Most people who have migraines also experience nausea and vomiting during an attack, but what if that connection goes deeper – into the gut? What if there is a link between migraine and gut health and by taking care of your gut you may be able to better manage your migraine?
Some doctors are now saying that is a possibility. In fact, one study has found a strong correlation between migraine and microbes residing in the gut. Additional studies also support the link between migraine and gut health.
Have we been overlooking an important method of migraine treatment? Is there a more effective way to manage attacks? Could we drastically improve migraine by simply taking probiotics and changing our diet?
Not so fast. This research is still in the early stages. There is evidence that good gut health may help improve migraine attacks. However, there is also plenty of evidence that shows taking care of your gut will improve your overall health, so either way, it’s a win.
We talked to Danny Park, M.D., of RevIVe Wellness in the Chicagoland area and Section Head of Neurology at Swedish Covenant Hospital in Chicago to learn more about migraine and gut health.
“Unfortunately, sometimes there are not a lot of studies that look into this,” says Dr. Park. “But there are some and there’s a lot of anecdotal evidence as well. More research definitely needs to be done.”
Here’s the skinny – and what you need to know.
What is gut health?
You have probably heard the term “gut health” and may have even used it in a sentence. But what is it really?
In a nutshell, it is the balance of gut microbiome (gut flora) that reside in the digestive tract. When they are well balanced, good health follows. When there is an imbalance it can cause a number of issues within your body.

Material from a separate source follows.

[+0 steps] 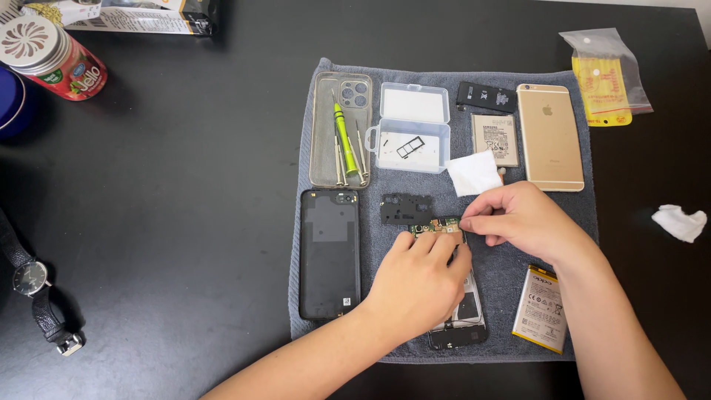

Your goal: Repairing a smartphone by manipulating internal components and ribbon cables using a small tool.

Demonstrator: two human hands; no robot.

There are around 100 trillion microorganisms, called gut microbiota, in your gut. These include viruses, yeasts, and bacteria. Many of these microbes are beneficial for the body and promote good health. There are some that the body requires in order to function at all. However, some of these microbes can be harmful and when they multiply, they can quickly outnumber the “good bacteria” in your gut. That is when things start to go wrong.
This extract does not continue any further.